◆ TASK DIRECTIONS
Read the listing and extract each line that includes the word "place".

◆ INFORMATION SUPPLIED
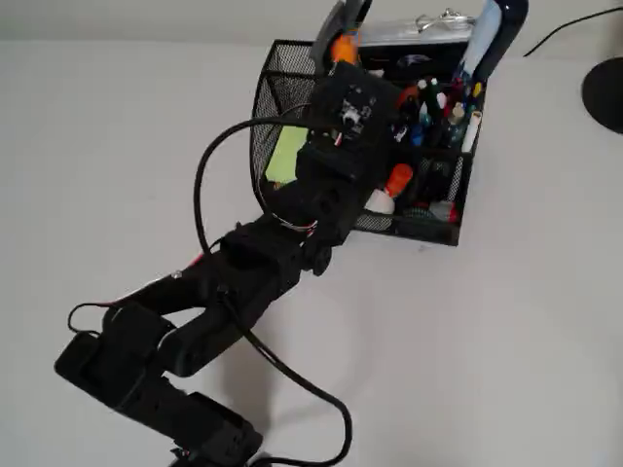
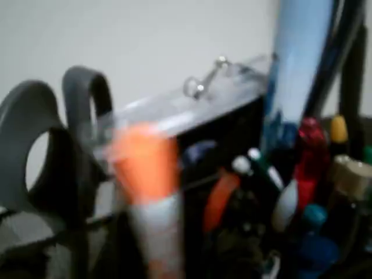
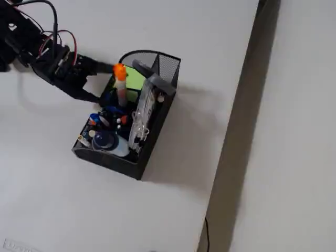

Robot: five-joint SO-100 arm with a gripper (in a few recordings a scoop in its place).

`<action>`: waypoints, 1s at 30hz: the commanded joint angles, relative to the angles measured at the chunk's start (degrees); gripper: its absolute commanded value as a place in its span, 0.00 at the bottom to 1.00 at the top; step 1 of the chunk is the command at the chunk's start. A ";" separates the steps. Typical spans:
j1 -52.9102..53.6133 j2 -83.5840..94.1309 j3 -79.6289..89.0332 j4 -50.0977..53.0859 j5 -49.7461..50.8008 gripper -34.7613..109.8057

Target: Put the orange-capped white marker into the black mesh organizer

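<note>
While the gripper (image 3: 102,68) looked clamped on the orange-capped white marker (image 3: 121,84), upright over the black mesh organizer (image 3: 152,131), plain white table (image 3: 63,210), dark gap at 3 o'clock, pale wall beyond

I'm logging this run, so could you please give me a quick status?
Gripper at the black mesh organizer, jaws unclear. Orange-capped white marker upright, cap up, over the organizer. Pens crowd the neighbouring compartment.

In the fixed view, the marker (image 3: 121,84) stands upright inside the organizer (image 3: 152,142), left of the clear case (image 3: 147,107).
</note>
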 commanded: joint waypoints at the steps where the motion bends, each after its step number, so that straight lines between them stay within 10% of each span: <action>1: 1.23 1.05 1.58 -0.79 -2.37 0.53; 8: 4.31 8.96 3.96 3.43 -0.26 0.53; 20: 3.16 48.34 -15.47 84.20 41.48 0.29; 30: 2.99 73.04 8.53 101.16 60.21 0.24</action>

◆ THE ANSWER
Robot: five-joint SO-100 arm with a gripper (in a few recordings a scoop in its place).
`<action>`: waypoints, 1s at 30hz: the commanded joint angles, relative to the angles measured at the chunk's start (degrees); gripper: its absolute commanded value as a place in its span, 0.00 at the bottom to 1.00 at the top; step 1 of the chunk is the command at the chunk's start. A ";" separates the steps. Typical spans:

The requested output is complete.